* _Description of the task_: Extract the lines up to and including the one that contains "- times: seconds", starting with the first line of the entries below, and omit the pictures.

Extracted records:
---
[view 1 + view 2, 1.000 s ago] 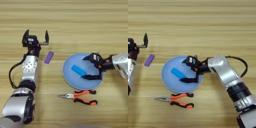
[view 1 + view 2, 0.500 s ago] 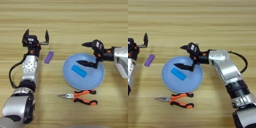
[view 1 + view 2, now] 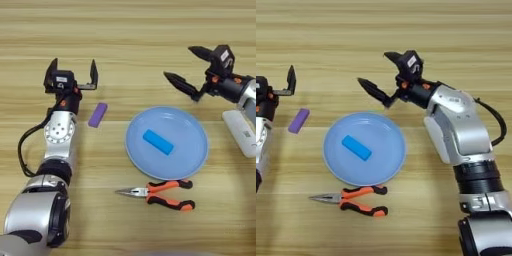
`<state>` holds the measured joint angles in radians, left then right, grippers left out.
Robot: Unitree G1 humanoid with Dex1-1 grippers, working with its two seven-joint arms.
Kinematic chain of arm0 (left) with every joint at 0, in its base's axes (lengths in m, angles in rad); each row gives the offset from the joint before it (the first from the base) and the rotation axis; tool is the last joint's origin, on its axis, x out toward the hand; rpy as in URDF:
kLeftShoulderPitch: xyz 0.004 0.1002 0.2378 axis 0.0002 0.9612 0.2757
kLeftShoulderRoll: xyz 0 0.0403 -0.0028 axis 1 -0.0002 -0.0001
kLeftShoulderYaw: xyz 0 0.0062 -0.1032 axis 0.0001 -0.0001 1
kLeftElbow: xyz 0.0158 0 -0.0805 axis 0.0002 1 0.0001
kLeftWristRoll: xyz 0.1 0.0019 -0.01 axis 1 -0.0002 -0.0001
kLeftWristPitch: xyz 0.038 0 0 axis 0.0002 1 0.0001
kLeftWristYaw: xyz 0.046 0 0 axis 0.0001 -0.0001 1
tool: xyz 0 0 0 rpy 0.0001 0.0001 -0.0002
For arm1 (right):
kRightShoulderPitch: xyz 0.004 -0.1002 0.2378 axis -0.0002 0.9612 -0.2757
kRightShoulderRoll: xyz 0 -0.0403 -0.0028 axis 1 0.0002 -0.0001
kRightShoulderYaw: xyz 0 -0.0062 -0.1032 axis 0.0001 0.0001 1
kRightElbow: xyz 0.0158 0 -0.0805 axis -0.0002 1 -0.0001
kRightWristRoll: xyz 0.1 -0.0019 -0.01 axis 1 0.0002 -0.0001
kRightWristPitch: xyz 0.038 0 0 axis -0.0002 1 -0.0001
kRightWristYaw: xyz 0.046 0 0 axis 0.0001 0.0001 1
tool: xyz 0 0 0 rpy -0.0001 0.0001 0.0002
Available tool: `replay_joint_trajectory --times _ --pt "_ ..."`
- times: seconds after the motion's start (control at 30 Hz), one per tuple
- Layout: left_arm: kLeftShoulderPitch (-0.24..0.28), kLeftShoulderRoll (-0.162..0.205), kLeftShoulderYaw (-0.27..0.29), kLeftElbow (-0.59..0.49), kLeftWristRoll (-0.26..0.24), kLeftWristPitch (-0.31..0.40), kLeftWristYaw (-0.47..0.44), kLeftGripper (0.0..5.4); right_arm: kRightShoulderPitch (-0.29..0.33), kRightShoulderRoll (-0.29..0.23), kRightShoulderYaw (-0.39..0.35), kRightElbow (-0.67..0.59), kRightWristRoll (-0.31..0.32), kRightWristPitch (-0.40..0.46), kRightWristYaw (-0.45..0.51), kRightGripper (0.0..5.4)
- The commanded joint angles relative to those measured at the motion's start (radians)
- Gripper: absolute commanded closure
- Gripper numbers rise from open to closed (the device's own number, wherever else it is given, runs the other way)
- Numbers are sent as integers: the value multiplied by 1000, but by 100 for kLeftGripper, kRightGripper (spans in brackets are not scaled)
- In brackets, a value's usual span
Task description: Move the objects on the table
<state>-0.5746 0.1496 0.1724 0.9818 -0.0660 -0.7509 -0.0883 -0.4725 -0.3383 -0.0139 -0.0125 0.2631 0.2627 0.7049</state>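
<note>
At left centre, the left pincer [image 3: 73, 75] hovers spread and empty just above the purple block [image 3: 98, 114]. The blue block [image 3: 158, 141] lies on the plate [image 3: 192, 156] mid-frame. At upper right, the right pincer [image 3: 186, 68] gapes, empty. A clean grasp likely needs descending squarely astride a block.

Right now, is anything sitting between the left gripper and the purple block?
Nothing visible. The left gripper is open just beyond the purple block, with only bare table between them. The plate and pliers lie off to the right.
</note>
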Motion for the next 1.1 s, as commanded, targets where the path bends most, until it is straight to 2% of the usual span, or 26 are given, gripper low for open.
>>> replay_joint_trajectory --times 0.03,0.3,0.63,1.1 --pt "-19 5 0 10 3 -3 0 2 18 13 -58 -56 22 -15 -75 0" --pt "-20 4 0 10 4 -4 2 2 68 24 -121 -90 14 -72 -192 0" --pt "-20 4 0 8 3 -4 3 2 135 23 -168 -65 8 -136 -274 0" --pt "-20 5 2 8 1 -5 2 2 236 34 -183 -27 -33 -217 -354 0"
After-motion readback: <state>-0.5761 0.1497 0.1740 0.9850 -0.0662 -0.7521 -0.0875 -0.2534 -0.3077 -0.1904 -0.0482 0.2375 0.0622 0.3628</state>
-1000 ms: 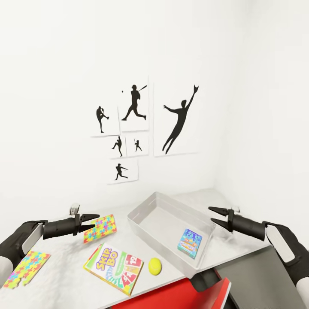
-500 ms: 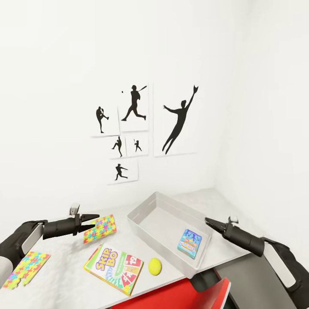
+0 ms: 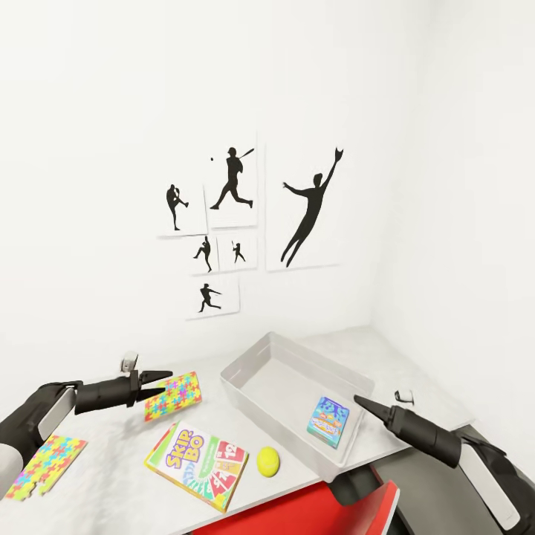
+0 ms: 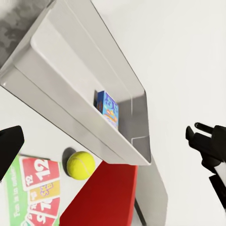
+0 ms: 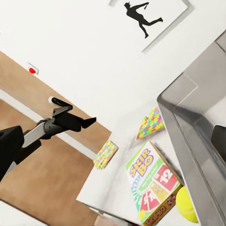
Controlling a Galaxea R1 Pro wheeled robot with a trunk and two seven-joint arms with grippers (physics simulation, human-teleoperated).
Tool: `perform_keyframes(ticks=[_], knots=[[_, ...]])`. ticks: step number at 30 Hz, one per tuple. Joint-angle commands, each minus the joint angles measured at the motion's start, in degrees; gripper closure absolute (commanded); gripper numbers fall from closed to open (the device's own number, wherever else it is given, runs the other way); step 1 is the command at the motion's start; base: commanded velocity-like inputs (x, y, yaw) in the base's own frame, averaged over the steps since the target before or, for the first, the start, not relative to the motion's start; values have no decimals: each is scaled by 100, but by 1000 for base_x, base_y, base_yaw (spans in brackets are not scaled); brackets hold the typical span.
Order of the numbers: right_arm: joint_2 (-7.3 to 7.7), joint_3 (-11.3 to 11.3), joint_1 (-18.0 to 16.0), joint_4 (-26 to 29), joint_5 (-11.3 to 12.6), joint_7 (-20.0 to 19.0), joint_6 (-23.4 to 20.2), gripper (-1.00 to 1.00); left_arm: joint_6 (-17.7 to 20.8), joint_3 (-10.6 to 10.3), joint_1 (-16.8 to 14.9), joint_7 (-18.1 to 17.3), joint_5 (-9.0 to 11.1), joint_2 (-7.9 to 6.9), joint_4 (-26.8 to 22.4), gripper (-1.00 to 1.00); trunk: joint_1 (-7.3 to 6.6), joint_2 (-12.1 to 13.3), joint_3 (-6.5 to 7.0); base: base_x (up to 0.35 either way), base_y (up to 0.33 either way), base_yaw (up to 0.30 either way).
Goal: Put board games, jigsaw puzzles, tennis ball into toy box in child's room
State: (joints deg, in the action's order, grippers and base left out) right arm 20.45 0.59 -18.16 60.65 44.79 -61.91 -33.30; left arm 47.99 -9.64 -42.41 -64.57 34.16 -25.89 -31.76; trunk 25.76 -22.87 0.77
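Beside the toy box [image 3: 297, 386], where the blue board game [image 3: 328, 421] already lies, the right gripper [image 3: 362, 402] has dropped and pressed shut, the left gripper [image 3: 159, 383] hovering spread near a jigsaw puzzle [image 3: 173, 395], so a pickup likely comes next.

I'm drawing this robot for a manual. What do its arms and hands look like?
Both arms look alike: glossy black segments with pale grey-white panels along the forearm and white casing nearer the body. Each narrows to a dark cylindrical wrist carrying a small light-grey block on top. The left hand and the right hand each end in slim, pointed black fingers. No cables or markings show.
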Motion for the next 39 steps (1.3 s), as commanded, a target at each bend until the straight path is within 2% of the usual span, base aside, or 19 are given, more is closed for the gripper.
perform_keyframes(ticks=[1, 9, 23, 32, 39], knots=[[3, 5, 3, 0, 41, -7, -41, -100, -1, -29, -4, -6, 38, -6, 3, -100, 2, -5, -3, 0, 0, 0], [-5, 10, 21, -43, 46, -15, 53, -100, -180, -29, -4, -16, 38, -4, 3, -100, 2, -5, -3, 0, 0, 0], [-6, 11, 23, -55, 79, -13, 198, -100, -194, -21, -4, -11, 33, -4, 3, -100, 2, -5, -2, -13, 0, 0], [-13, 11, 23, -70, 50, -17, 225, -100, -197, -21, -4, -9, 31, -4, 3, -100, 2, -5, 40, -217, 0, 51], [-136, 4, 23, -72, 44, -14, 356, -100, -198, -20, -4, -4, 32, -4, 3, -100, 2, -5, 95, -307, 0, 138]])
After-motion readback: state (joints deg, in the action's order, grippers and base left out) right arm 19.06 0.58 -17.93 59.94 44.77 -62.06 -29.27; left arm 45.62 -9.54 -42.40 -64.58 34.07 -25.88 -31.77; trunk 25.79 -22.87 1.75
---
* _Output of the task_:
[view 1 + view 2, 1.000 s ago] 
[view 1 + view 2, 0.500 s ago] 
[view 1 + view 2, now] 
`<state>` holds the measured joint angles in radians, left then right, grippers left out.
Robot: Unitree G1 humanoid with Dex1-1 grippers, working with its two seven-joint arms.
Kinematic chain of arm0 (left) with every joint at 0, in its base's axes (lengths in m, angles in rad); each row gives the offset from the joint before it (the first from the base) and the rotation axis; tool is the last joint's origin, on its axis, x out toward the hand; rpy as in URDF:
kLeftShoulderPitch: xyz 0.004 0.1002 0.2378 axis 0.0002 0.9612 0.2757
kLeftShoulderRoll: xyz 0 0.0403 -0.0028 axis 1 -0.0002 -0.0001
kLeftShoulderYaw: xyz 0 0.0062 -0.1032 axis 0.0001 -0.0001 1
kLeftElbow: xyz 0.0158 0 -0.0805 axis 0.0002 1 0.0001
kLeftWristRoll: xyz 0.1 0.0019 -0.01 axis 1 -0.0002 -0.0001
kLeftWristPitch: xyz 0.038 0 0 axis 0.0002 1 0.0001
kLeftWristYaw: xyz 0.046 0 0 axis 0.0001 -0.0001 1
tool: xyz 0 0 0 rpy 0.0001 0.0001 -0.0002
For arm1 (right):
kRightShoulderPitch: xyz 0.004 -0.1002 0.2378 axis -0.0002 0.9612 -0.2757
kRightShoulderRoll: xyz 0 -0.0403 -0.0028 axis 1 0.0002 -0.0001
kRightShoulderYaw: xyz 0 -0.0062 -0.1032 axis 0.0001 0.0001 1
kRightElbow: xyz 0.0158 0 -0.0805 axis -0.0002 1 -0.0001
kRightWristRoll: xyz 0.1 -0.0019 -0.01 axis 1 0.0002 -0.0001
kRightWristPitch: xyz 0.038 0 0 axis -0.0002 1 -0.0001
kRightWristYaw: xyz 0.046 0 0 axis 0.0001 0.0001 1
tool: xyz 0 0 0 rpy -0.0001 0.0001 0.0002
Available tool: `replay_joint_trajectory --times _ --pt "_ ..."`
- times: seconds after the motion's start (control at 30 Hz), one per tuple

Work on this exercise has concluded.